Wir beobachten nun in den Jahrzehnten seit dem Zweiten Weltkrieg einen Formwechsel des Rassismus: weg vom biologistischen Rassismus hin zu einem neuen, kulturalistischen Rassismus. Die Krise des Sozialdarwinismus wird untermauert und gewissermaßen beschleunigt durch die Fortschritte der modernen Gentechnik. So wie die bahnbrechende Arbeit von Charles Darwin von Rassisten als vorgeblich wissenschaftliche Grundlage verwendet wurde und biologistisch-rassistischen Ideologien damit zu einer glanzvollen »Blüte« verhalf, so sind es paradoxerweise heute umgekehrt naturwissenschaftliche Entdeckungen, die eine Entschlüsselung des menschlichen Genoms ermöglicht haben und die dem Sozialdarwinismus seinen wissenschaftlichen Schein rauben.

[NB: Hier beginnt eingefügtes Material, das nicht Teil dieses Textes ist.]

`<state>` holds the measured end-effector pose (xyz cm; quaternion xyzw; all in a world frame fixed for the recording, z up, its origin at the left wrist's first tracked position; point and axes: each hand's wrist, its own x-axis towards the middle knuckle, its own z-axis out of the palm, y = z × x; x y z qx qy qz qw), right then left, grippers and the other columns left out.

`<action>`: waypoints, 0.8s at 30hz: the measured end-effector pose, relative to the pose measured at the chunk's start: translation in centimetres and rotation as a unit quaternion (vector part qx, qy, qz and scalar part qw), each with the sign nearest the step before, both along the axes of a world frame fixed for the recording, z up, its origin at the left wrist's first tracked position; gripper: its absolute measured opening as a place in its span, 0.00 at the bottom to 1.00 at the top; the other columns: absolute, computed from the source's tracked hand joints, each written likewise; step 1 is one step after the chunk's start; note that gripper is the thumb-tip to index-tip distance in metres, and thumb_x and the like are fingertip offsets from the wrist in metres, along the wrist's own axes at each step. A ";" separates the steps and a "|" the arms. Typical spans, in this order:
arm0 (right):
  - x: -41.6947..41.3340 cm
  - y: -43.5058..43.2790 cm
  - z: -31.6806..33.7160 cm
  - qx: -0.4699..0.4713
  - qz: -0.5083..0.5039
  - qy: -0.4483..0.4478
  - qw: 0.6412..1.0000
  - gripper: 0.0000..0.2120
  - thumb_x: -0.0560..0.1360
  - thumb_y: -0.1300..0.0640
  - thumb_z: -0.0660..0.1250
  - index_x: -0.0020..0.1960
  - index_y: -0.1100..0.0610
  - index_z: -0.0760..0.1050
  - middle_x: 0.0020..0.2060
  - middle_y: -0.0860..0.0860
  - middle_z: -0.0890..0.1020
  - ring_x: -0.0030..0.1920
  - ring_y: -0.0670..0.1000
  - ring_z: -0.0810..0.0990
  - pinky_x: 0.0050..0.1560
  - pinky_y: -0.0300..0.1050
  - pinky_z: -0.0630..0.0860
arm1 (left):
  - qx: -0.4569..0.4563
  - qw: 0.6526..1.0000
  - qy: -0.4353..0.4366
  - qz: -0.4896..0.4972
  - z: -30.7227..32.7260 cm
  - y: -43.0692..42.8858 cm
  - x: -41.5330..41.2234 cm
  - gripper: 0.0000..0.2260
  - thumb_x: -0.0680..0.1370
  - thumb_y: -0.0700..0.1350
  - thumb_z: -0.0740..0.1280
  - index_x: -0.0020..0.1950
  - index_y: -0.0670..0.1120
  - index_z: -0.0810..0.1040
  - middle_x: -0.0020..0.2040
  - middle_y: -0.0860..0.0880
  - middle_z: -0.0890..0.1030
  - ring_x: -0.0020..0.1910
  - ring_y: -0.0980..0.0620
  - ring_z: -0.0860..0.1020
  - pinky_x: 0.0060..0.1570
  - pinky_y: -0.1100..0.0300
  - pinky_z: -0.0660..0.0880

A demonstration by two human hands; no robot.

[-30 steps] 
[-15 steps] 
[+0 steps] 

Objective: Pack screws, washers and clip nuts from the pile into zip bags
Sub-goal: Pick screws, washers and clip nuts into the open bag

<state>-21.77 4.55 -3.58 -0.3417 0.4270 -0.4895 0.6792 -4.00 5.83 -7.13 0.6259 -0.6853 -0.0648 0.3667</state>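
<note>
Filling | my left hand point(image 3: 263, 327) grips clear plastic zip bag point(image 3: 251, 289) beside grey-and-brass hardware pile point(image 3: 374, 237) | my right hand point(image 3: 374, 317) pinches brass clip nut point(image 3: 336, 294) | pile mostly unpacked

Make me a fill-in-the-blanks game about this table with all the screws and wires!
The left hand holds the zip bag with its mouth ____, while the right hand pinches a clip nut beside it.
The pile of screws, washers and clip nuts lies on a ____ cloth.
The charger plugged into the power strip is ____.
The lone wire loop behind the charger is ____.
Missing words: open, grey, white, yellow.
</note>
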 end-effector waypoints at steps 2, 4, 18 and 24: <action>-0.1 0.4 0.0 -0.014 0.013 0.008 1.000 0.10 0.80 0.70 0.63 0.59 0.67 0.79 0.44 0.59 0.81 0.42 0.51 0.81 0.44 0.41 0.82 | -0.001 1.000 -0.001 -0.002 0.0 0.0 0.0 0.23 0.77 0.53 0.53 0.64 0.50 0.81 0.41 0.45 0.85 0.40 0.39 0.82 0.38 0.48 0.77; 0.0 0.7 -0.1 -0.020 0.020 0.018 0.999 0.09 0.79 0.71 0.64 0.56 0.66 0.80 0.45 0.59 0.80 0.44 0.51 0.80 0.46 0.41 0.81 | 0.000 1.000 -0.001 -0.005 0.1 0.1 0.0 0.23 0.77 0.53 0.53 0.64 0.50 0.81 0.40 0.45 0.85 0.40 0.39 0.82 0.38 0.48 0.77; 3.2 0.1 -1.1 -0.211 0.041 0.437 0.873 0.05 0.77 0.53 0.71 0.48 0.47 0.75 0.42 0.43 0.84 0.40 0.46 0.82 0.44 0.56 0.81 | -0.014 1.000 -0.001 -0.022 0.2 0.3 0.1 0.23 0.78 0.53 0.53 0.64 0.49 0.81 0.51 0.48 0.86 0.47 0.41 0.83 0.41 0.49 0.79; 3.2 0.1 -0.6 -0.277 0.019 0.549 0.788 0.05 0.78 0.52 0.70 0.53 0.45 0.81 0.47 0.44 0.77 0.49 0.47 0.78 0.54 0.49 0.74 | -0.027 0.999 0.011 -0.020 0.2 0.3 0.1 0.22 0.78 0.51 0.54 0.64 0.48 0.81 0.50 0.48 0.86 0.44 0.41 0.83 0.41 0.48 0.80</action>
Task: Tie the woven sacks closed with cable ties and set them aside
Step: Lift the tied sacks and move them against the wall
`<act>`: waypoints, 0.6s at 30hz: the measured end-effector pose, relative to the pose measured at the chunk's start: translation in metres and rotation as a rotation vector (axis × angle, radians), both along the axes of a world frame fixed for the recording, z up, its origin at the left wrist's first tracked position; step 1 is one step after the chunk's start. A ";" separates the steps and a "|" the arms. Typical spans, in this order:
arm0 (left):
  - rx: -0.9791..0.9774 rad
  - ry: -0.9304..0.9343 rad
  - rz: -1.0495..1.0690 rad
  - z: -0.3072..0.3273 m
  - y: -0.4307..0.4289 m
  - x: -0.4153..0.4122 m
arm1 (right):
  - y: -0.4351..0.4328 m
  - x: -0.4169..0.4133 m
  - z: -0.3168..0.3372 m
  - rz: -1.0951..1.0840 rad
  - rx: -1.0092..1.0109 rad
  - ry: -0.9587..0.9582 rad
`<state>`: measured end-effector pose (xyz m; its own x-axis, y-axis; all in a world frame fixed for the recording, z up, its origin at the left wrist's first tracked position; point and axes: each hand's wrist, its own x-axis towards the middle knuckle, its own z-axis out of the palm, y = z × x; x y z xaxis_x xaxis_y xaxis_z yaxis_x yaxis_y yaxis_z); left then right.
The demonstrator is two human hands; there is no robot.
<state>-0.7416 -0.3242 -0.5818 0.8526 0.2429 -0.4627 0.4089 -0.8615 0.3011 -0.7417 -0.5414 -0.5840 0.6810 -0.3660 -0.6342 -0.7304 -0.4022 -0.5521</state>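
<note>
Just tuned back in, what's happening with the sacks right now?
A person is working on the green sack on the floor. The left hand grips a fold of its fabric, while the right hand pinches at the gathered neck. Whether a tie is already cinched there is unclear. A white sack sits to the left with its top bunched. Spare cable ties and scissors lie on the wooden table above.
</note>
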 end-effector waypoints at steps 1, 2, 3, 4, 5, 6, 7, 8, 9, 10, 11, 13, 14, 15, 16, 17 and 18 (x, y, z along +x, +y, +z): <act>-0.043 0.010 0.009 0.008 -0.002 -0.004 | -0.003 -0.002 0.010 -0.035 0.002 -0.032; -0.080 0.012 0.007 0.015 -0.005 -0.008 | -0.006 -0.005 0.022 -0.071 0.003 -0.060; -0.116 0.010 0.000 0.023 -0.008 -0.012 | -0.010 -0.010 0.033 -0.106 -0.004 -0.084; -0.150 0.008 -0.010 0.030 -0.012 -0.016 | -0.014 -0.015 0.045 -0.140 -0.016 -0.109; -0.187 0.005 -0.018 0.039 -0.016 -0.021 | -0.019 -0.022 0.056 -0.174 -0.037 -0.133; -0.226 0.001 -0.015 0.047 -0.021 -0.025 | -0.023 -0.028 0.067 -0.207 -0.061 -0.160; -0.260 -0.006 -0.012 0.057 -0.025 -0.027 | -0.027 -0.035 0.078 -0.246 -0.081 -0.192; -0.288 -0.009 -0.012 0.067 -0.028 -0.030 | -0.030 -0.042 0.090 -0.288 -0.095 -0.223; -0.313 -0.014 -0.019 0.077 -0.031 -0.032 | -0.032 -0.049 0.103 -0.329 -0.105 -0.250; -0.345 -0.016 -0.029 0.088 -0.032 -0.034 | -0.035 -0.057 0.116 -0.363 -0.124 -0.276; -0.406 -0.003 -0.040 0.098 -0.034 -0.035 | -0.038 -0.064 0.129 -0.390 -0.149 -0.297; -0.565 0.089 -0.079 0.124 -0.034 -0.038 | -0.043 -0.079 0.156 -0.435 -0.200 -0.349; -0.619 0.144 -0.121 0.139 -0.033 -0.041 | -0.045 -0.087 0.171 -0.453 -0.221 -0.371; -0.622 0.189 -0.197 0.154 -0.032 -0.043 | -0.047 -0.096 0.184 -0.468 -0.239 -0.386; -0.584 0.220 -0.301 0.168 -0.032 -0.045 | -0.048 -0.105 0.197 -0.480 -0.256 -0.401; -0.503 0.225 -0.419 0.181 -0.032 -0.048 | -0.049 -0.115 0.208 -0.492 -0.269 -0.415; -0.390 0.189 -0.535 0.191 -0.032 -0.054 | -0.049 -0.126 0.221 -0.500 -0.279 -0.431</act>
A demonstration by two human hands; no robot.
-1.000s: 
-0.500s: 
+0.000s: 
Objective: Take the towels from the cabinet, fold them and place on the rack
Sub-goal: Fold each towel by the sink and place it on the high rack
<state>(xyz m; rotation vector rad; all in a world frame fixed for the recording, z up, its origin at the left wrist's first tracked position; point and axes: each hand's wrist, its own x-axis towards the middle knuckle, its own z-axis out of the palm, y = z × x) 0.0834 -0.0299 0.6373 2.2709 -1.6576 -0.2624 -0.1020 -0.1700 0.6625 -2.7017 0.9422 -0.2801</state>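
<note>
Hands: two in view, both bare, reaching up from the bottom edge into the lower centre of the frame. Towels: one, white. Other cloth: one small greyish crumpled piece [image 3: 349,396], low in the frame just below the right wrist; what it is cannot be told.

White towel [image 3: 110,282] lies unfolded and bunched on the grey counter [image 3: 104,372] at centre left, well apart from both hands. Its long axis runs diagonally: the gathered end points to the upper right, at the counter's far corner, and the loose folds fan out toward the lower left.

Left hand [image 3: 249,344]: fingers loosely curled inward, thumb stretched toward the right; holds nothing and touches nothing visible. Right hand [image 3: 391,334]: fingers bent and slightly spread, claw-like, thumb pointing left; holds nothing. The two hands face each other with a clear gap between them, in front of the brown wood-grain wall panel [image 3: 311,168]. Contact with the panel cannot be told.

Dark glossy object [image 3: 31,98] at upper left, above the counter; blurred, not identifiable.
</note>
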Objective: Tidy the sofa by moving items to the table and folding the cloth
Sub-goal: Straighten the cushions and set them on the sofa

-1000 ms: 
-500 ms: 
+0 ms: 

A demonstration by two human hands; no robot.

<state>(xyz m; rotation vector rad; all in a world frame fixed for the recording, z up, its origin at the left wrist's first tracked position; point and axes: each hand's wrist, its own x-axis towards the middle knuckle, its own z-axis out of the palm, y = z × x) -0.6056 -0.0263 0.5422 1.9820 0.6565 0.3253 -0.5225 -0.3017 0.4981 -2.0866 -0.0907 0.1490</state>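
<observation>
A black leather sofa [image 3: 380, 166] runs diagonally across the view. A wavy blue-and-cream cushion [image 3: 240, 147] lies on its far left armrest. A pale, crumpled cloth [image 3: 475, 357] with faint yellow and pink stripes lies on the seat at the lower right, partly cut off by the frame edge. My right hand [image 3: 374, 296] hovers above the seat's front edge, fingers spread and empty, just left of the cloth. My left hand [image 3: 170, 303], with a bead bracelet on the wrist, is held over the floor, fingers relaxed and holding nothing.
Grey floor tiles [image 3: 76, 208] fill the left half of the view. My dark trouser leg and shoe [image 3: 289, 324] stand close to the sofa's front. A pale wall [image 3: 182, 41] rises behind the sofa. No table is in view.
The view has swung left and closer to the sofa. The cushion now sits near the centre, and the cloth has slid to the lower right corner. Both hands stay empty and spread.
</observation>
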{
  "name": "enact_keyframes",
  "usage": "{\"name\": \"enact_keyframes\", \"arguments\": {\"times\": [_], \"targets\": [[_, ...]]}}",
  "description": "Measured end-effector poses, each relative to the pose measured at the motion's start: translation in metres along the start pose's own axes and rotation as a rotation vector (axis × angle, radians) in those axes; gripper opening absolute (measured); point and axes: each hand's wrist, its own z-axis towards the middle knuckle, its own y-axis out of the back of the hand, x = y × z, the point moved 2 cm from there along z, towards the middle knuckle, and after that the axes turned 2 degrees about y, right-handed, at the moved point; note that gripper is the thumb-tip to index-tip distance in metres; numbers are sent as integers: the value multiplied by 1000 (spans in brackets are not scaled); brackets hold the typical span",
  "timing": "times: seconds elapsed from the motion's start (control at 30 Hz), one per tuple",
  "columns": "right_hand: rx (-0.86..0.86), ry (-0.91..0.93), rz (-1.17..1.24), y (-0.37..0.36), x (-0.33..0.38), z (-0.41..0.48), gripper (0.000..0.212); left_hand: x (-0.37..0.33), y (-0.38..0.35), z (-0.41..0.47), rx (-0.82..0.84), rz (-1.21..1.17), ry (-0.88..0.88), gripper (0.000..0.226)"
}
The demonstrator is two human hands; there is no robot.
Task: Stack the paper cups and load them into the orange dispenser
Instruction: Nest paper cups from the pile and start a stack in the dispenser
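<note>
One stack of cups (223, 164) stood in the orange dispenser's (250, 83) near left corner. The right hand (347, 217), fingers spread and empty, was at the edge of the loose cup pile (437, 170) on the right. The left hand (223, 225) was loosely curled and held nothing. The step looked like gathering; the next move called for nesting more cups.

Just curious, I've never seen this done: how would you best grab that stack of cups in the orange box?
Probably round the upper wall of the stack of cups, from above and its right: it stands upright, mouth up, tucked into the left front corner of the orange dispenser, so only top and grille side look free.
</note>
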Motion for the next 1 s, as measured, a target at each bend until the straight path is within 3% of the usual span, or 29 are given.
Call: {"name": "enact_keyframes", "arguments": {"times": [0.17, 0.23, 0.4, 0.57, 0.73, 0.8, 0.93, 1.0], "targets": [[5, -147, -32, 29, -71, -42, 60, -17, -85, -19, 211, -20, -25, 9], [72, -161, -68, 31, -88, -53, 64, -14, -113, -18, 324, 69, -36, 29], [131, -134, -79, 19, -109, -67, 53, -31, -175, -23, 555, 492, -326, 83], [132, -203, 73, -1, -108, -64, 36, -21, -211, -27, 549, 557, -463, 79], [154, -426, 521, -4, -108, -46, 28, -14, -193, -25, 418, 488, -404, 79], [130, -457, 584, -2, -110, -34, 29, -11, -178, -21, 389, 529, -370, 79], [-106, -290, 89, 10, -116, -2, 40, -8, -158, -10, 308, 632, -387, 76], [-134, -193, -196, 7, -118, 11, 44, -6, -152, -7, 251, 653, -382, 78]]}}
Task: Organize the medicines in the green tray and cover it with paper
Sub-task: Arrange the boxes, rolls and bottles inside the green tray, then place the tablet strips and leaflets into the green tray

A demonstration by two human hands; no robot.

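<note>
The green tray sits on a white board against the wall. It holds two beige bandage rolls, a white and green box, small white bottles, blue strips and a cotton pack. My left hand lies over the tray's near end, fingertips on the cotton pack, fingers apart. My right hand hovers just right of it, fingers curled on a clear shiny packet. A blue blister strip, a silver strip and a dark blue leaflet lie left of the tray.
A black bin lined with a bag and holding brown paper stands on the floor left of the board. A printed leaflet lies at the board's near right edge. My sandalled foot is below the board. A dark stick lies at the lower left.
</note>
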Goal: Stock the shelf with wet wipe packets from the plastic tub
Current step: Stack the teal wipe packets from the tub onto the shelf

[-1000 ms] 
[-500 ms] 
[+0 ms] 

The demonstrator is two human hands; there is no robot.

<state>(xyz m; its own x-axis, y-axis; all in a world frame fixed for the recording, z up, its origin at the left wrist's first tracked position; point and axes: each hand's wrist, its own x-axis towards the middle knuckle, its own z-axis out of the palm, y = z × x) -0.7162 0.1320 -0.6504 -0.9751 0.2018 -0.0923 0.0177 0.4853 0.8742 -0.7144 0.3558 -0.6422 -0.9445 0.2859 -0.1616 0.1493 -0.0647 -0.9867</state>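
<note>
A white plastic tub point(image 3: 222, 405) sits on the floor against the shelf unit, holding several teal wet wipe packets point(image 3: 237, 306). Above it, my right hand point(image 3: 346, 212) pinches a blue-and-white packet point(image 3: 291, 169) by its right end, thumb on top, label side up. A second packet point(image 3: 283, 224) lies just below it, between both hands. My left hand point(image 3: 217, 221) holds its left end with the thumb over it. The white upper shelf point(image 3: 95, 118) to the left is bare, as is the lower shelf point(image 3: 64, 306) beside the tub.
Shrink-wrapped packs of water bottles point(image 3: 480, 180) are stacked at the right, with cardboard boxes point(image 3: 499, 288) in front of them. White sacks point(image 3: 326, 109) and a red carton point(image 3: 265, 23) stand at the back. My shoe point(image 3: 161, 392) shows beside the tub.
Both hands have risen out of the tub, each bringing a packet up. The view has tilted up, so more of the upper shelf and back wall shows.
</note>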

Die Anthropologie hat auf dem Wege von Knochenfunden und Genentschlüsselung inzwischen herausgefunden, dass »wir alle aus Afrika kommen«,36 dass die hellere Haut der Europäer eine Abweichung von der ursprünglich dunkleren ist und dass die Menschheit nicht von verschiedenen Affenarten (Polygenese), sondern aus einer (Monogenese) abstammt. Die vergleichende Untersuchung der Gene von allen Teilen der Menschheit hat ergeben, dass es keine wesentlichen genetischen Differenzen verschiedener Menschengruppen gibt. Neueste Forschungen haben außerdem ergeben, dass es eine geringe Vermischung der aus Afrika ausgewanderten Spezies Homo Sapiens mit der artverwandten Spezies der Neandertaler gab, es gab also eine geringe Durchmischung in den 20.000 Jahren vor dem Aussterben der Neandertaler vor 30.000 Jahren mit diesen. Es ist keine gute Nachricht für Rassisten, dass der nordische Mensch ein »Bastard« ist und nur die Afrikaner frei von »artfremden« Genen sind.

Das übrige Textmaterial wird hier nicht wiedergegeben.